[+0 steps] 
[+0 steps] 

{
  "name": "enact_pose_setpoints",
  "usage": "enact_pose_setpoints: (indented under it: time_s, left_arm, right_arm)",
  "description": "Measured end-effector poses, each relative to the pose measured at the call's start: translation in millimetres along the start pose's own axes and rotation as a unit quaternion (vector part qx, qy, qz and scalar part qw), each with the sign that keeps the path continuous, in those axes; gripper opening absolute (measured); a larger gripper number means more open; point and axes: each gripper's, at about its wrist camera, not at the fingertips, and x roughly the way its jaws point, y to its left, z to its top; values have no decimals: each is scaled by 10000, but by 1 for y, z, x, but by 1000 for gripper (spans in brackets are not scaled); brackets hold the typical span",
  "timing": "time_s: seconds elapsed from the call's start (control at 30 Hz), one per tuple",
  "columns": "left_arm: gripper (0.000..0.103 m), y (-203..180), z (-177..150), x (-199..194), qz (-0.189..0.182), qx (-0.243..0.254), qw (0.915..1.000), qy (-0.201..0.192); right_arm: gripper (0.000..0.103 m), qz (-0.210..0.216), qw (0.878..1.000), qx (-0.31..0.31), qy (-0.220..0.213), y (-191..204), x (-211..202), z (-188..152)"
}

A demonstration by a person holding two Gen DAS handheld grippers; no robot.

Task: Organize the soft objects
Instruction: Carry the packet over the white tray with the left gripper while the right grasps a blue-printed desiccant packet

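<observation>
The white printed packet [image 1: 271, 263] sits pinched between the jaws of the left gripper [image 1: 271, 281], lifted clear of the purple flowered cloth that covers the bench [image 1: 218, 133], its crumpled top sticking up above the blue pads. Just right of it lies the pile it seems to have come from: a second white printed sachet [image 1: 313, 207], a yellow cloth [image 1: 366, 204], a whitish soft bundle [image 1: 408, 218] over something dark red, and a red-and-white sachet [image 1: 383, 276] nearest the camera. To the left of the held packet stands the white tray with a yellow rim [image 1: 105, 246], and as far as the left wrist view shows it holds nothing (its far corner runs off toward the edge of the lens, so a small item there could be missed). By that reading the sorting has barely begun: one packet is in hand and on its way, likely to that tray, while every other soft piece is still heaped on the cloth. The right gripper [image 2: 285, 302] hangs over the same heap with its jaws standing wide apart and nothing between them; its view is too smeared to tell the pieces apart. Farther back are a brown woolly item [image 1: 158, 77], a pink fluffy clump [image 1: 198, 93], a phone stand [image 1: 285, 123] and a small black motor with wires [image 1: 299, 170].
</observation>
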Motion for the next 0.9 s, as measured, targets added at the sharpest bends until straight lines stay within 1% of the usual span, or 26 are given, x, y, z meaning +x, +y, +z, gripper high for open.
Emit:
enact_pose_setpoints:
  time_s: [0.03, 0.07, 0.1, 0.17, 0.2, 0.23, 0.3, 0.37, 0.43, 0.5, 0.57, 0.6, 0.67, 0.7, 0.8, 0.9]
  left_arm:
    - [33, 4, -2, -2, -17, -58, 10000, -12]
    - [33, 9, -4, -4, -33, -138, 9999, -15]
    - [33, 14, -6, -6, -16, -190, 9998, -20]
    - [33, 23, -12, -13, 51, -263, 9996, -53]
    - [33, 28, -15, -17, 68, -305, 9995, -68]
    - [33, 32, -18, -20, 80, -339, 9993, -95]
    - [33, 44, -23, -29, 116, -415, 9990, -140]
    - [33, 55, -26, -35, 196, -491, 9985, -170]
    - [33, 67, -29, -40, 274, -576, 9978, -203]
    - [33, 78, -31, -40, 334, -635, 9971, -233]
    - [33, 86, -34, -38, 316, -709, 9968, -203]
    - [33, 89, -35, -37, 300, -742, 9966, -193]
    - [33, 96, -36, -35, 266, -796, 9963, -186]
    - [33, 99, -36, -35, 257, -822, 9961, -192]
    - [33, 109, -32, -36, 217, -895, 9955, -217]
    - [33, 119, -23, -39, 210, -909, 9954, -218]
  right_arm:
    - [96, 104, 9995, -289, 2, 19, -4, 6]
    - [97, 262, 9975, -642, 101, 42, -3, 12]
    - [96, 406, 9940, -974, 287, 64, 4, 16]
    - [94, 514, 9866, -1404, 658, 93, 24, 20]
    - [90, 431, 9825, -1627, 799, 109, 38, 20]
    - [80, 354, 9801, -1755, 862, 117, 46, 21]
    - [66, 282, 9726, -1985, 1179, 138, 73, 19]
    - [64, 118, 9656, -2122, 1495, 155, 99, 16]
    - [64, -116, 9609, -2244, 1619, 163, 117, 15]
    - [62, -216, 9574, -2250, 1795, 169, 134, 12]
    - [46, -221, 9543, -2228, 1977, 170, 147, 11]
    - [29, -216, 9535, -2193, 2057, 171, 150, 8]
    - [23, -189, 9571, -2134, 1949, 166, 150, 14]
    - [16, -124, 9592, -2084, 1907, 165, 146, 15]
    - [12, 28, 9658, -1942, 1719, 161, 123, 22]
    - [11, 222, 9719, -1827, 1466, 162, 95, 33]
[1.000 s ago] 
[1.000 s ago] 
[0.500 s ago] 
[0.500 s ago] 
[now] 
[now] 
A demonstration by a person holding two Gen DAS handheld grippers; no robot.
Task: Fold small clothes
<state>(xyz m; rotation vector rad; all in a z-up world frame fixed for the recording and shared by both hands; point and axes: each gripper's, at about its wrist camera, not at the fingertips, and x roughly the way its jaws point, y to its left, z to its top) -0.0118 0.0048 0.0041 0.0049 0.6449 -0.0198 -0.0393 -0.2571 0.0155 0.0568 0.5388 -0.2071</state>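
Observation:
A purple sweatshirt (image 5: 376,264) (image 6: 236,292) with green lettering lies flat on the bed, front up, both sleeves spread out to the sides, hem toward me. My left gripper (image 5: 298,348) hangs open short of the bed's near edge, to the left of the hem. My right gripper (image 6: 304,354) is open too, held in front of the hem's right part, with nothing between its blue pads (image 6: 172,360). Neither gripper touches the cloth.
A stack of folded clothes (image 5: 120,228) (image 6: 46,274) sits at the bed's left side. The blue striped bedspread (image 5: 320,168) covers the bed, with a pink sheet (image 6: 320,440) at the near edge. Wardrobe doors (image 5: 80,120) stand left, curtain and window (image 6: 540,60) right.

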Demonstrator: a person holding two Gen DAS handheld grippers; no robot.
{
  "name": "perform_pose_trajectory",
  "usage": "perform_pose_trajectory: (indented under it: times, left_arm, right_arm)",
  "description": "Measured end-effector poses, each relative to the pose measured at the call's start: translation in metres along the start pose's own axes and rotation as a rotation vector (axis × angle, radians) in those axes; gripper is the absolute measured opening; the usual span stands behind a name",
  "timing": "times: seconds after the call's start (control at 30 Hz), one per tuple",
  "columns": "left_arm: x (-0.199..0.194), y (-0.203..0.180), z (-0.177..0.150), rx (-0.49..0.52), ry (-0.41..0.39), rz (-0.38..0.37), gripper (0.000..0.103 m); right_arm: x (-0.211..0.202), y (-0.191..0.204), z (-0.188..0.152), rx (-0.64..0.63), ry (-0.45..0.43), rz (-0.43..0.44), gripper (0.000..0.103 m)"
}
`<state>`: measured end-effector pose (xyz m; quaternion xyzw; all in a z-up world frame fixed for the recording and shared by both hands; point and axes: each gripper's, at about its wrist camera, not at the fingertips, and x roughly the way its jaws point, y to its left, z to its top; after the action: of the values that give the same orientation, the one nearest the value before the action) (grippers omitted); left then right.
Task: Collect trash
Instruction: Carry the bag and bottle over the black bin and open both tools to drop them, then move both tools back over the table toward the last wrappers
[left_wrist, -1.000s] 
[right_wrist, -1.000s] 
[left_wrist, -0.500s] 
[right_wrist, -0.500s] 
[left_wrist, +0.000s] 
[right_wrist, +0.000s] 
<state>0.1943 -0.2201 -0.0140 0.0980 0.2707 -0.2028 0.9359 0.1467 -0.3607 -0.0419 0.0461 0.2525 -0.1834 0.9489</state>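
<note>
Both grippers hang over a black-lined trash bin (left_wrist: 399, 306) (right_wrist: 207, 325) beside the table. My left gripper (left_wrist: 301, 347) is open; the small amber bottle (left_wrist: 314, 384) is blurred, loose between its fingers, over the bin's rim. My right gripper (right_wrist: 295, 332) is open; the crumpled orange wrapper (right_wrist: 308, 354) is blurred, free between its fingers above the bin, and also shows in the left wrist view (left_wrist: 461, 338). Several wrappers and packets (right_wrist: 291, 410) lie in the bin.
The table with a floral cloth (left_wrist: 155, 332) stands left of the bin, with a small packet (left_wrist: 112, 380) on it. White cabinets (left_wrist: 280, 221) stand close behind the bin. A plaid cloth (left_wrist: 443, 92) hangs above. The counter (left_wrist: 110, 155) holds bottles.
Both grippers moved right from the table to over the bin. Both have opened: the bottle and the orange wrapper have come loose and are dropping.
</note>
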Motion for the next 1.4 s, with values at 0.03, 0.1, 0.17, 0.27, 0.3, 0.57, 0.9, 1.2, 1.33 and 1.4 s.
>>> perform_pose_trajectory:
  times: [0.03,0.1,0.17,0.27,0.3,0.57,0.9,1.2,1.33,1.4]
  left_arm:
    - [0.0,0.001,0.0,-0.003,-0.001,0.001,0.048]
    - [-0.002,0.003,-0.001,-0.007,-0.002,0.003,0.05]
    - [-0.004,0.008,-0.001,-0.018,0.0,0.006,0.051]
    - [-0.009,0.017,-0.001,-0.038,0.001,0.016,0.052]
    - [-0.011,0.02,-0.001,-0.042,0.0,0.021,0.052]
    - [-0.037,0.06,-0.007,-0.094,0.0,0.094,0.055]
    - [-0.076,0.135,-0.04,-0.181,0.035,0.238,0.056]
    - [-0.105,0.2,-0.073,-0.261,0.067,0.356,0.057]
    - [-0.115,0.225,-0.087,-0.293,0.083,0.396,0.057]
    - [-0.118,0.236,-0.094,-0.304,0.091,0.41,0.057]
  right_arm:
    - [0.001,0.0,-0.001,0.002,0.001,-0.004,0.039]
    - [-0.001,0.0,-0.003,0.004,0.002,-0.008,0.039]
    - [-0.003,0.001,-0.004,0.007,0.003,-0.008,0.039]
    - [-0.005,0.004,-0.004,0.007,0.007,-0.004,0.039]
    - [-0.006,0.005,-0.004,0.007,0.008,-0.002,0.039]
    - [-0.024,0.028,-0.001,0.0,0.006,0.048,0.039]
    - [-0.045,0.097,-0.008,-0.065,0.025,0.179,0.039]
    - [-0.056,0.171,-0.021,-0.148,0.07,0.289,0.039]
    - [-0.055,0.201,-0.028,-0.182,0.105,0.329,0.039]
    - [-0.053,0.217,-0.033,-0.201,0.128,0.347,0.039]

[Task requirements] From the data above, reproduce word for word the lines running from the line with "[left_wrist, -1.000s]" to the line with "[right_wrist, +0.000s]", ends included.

[Answer to this task]
[left_wrist, -1.000s] 
[right_wrist, -1.000s] 
[left_wrist, -0.500s] 
[right_wrist, -0.500s] 
[left_wrist, +0.000s] 
[right_wrist, +0.000s] 

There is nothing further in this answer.